It is mentioned (1) “Looking for consciousness in the brain is like looking in the radio for the announcer.” — Nasseim Haramein, director of research for the Resonance Project
“Be the change you want to see in the world.” — Mahatma Ghandi
“A fundamental conclusion of the new physics also acknowledges that the observer creates the reality. As observers, we are personally involved with the creation of our own reality. Physicists are being forced to admit that the universe is a “mental” construction. Pioneering physicist Sir James Jeans wrote: “The stream of knowledge is heading toward a non-mechanical reality; the universe begins to look more like a great thought than like a great machine. Mind no longer appears to be an accidental intruder into the realm of matter, we ought rather hail it as the creator and governor of the realm of matter. Get over it, and accept the inarguable conclusion. The universe is immaterial-mental and spiritual.” — R.C. Henry, Professor of Physics and Astronomy at Johns Hopkins University , “The Mental Universe” ; Nature 436:29,2005)

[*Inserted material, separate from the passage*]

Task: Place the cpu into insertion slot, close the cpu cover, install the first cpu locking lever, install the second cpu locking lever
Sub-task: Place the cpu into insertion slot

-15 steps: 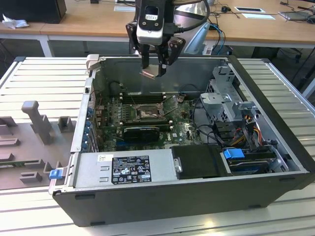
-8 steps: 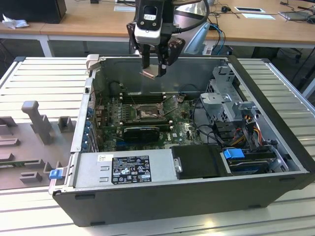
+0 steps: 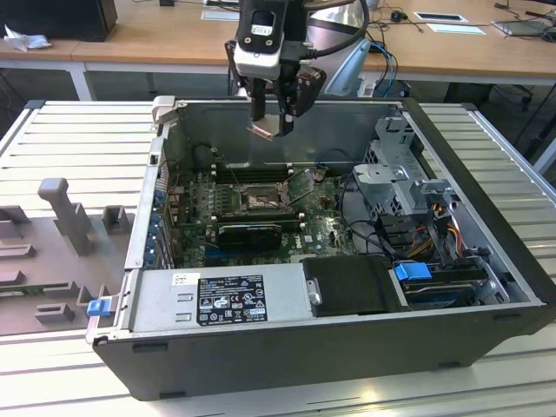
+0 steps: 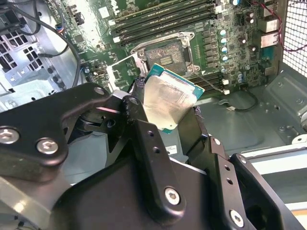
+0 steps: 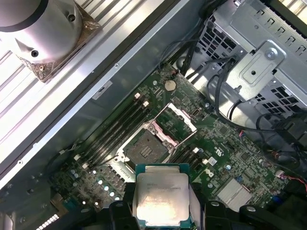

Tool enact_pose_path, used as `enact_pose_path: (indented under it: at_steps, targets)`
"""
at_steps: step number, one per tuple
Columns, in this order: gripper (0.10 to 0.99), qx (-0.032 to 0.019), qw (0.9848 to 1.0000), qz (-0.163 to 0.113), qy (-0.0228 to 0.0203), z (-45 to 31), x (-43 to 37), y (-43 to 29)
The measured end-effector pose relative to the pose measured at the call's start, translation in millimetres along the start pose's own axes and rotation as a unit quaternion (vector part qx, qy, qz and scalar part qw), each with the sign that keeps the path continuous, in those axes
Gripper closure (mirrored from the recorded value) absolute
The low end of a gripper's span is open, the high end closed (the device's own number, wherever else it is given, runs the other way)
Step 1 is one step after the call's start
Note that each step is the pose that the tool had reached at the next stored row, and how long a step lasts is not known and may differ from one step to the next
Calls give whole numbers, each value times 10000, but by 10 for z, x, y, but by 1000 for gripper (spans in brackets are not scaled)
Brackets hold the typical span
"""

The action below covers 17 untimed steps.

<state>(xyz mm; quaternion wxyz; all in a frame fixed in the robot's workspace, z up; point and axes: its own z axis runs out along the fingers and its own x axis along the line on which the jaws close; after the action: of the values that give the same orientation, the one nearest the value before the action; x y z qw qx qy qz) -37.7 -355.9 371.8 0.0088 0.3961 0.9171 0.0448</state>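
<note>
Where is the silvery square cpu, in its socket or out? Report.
Out: the silvery square cpu is clamped in the black end effector above the empty dark-rimmed insertion slot.

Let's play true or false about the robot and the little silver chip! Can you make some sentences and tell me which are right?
1. The gripper is holding the cpu. True.
2. The cpu is already sitting in the insertion slot. False: the slot is empty, and the cpu hangs in the air above the open computer case.
3. The cpu cover is shut over the slot. False: it is swung open beside the slot.
4. The cpu's shiny metal top shows in both wrist views. True.
5. The computer case lies on its side with the circuit board in view. True.
</note>
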Motion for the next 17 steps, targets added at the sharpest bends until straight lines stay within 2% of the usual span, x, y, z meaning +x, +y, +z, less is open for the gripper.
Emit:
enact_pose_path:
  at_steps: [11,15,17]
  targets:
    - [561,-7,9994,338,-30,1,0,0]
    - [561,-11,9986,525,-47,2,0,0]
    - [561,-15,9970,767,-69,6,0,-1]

Noam Chomsky would say, our consent to accept the present reality has been manufactured. If we continue down this path and continue to perceive and view reality as “this is just the way it is,” we will, in essence, prolong that type of existence and experience for the human race without ever changing it.

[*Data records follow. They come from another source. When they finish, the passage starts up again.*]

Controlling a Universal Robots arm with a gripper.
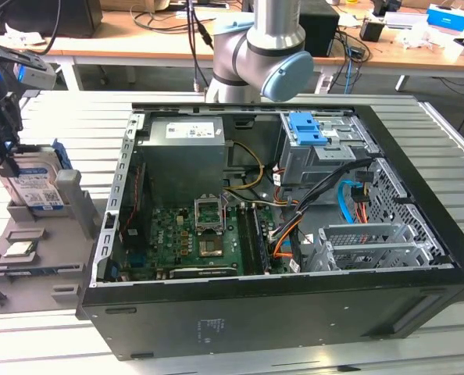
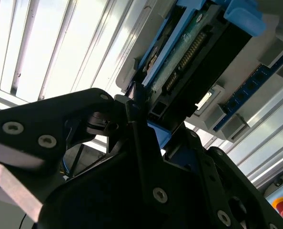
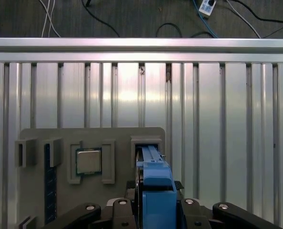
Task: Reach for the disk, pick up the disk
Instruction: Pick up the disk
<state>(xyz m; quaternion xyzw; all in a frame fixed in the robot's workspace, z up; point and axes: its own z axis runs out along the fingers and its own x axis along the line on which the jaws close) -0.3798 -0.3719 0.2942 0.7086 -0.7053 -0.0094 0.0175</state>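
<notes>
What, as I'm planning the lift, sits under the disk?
The grey holder: the disk stands on edge in its slot. The slot's floor and the disk's lower edge are hidden.

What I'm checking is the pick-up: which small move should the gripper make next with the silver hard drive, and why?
Probably a straight lift, once the grip is sure. The flat silver blue-edged disk stands on edge, slotted in the grey plastic holder, and the black gripper sits over its top edge; sideways motion would jam.
</notes>
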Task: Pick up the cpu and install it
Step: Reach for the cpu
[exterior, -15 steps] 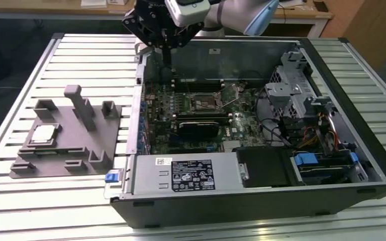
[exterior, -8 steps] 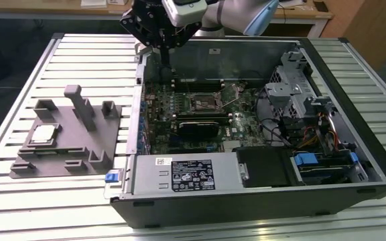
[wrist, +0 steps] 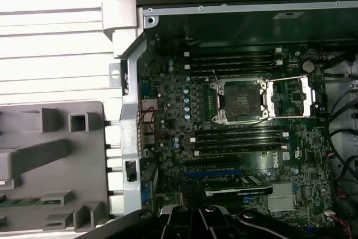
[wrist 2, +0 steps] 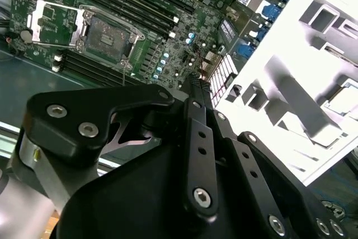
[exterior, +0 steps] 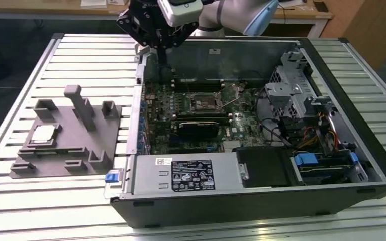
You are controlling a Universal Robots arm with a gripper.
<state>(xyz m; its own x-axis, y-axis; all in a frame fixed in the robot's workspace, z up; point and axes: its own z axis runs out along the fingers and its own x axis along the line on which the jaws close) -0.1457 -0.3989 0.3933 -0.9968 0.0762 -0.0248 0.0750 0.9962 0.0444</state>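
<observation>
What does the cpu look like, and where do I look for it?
Find the big open computer case; beside it, on the exterior view's left, lies a grey tray. The cpu lies flat on the tray, toward that same left. It is a small pale silver square, while its neighbours are dull grey upright blocks.

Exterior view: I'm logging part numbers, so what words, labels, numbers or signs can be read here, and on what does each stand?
No text can be read.
Black label on the silver box: print too small.
Corner sticker beside it: blurred.
Wall sticker on the case's back wall: too small.
cpu on the tray: no marking discernible.
</observation>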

Definition of consciousness
The main risk of definition of consciousness is that a meaning judged too wild for inclusion, could eventually turn out to be the most worthwhile, thus delaying progress. For instance, the american philosopher Danah Zohar, describes consciousness as “something that includes general capacity for awareness and purposive response”. By this description, she accepts the above two meanings of the word consciousness. She deems the consciousness is the bridge between the classical world and the quantum world. One of Quantum Mechanics’ shortcomings is that it doesn’t truly explain how reality emerges from the quantum world of elementary particles and probability waves.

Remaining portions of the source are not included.